Search the records for the string "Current" and report how many lines contain it, with nothing else.

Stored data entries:
• • • • • • •

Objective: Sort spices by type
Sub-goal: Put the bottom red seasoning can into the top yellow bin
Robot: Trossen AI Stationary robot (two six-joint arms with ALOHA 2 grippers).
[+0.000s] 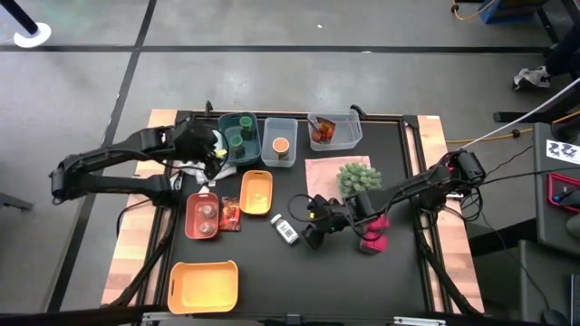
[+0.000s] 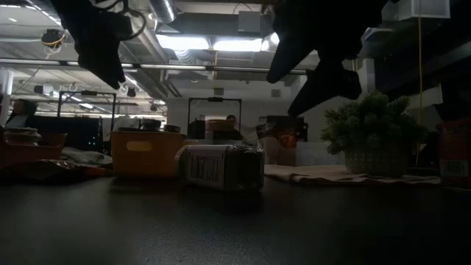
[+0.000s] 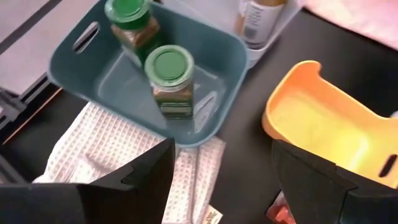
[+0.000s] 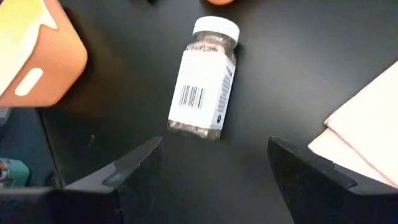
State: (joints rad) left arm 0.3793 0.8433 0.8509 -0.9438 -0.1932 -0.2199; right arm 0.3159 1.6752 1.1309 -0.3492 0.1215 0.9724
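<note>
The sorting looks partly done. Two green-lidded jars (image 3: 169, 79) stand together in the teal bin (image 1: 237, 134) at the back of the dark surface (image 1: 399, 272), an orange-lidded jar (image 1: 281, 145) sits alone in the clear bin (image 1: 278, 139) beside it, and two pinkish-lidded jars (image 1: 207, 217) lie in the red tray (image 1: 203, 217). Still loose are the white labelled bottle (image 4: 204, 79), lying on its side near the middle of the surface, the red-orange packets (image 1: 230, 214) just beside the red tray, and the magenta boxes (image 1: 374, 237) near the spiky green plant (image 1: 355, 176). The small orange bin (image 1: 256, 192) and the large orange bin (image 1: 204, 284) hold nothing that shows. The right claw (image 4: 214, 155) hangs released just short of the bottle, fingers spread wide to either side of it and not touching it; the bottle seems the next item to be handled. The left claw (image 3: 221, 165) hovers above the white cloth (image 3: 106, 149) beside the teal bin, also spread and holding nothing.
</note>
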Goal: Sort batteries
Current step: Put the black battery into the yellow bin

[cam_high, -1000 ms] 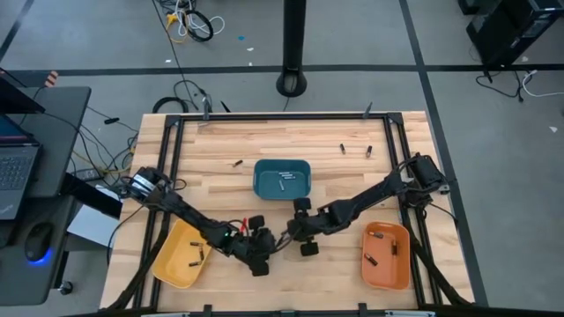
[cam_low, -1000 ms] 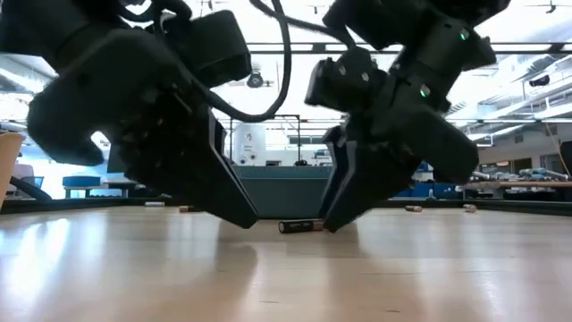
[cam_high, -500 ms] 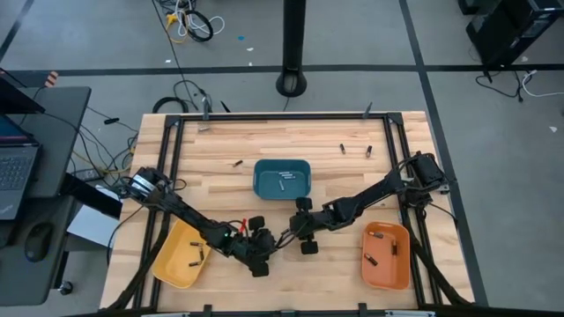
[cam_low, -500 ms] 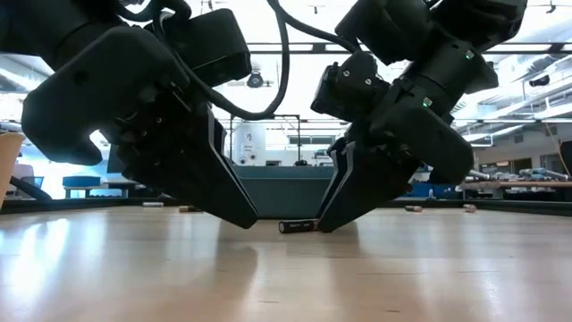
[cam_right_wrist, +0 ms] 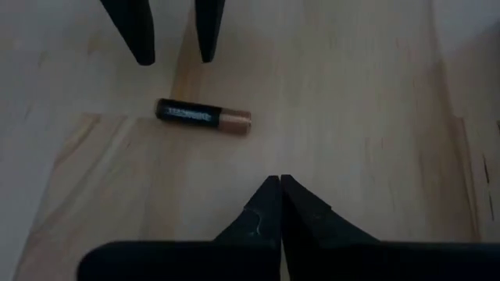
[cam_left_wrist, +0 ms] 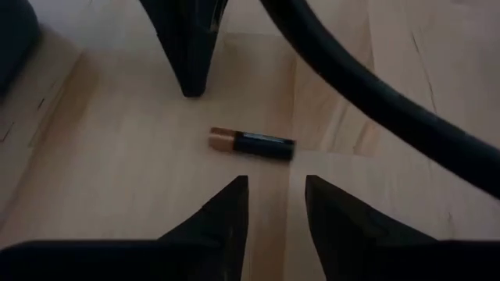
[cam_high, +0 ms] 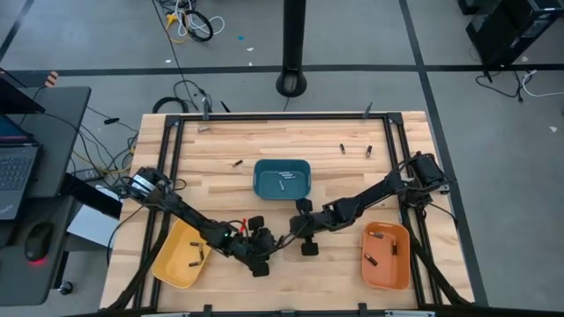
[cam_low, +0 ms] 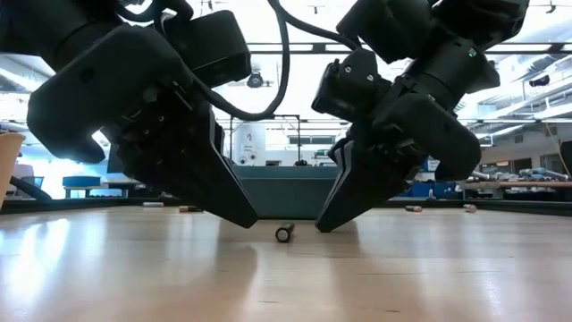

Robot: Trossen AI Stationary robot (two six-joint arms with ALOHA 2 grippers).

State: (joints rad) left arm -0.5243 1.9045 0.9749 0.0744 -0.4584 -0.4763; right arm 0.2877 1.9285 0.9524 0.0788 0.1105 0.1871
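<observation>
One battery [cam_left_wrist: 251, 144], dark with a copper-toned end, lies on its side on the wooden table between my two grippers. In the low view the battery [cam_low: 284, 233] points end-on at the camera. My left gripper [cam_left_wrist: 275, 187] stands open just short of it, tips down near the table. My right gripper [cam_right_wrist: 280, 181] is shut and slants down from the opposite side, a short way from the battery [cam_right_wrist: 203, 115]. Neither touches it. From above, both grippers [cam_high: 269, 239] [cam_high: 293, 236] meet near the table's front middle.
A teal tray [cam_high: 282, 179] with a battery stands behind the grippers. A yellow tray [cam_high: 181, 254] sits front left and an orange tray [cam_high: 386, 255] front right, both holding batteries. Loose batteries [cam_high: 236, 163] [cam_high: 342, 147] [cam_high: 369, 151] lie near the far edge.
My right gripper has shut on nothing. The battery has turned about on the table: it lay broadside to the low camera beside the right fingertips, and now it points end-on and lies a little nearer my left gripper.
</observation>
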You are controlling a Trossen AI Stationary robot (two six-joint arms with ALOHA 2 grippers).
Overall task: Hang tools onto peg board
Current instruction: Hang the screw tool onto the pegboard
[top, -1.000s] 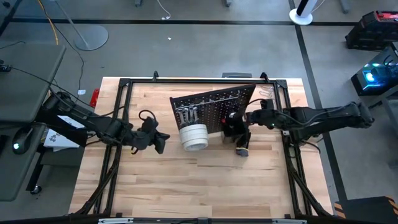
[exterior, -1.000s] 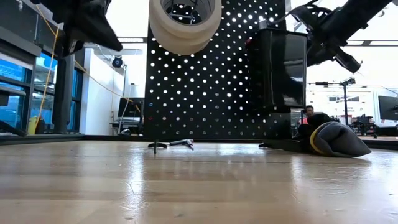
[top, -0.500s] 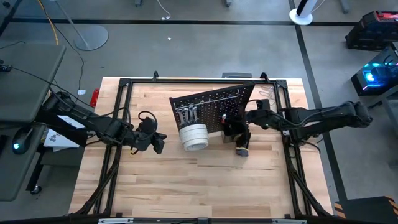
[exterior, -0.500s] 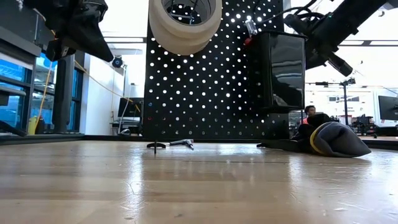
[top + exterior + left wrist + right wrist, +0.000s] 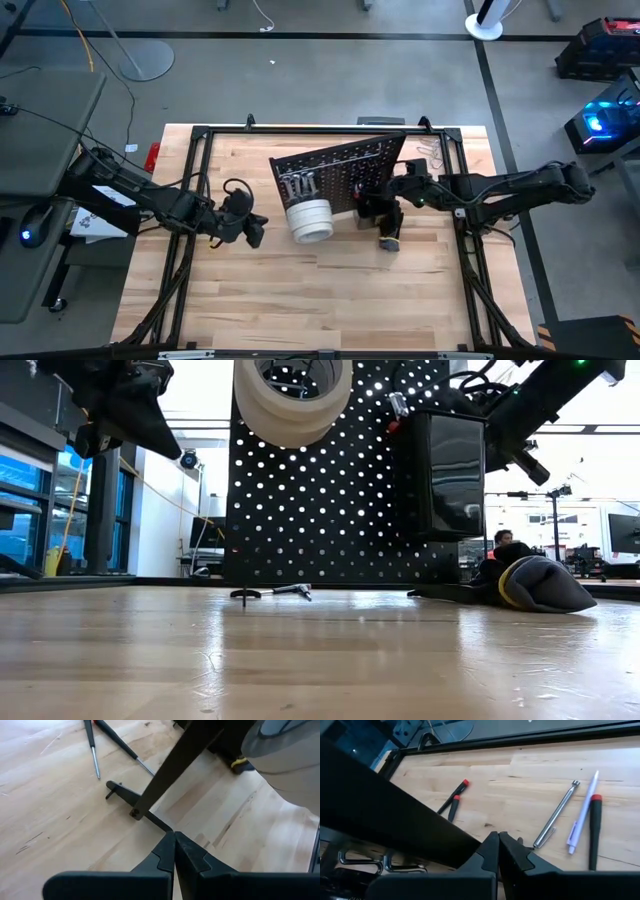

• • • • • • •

Response - 2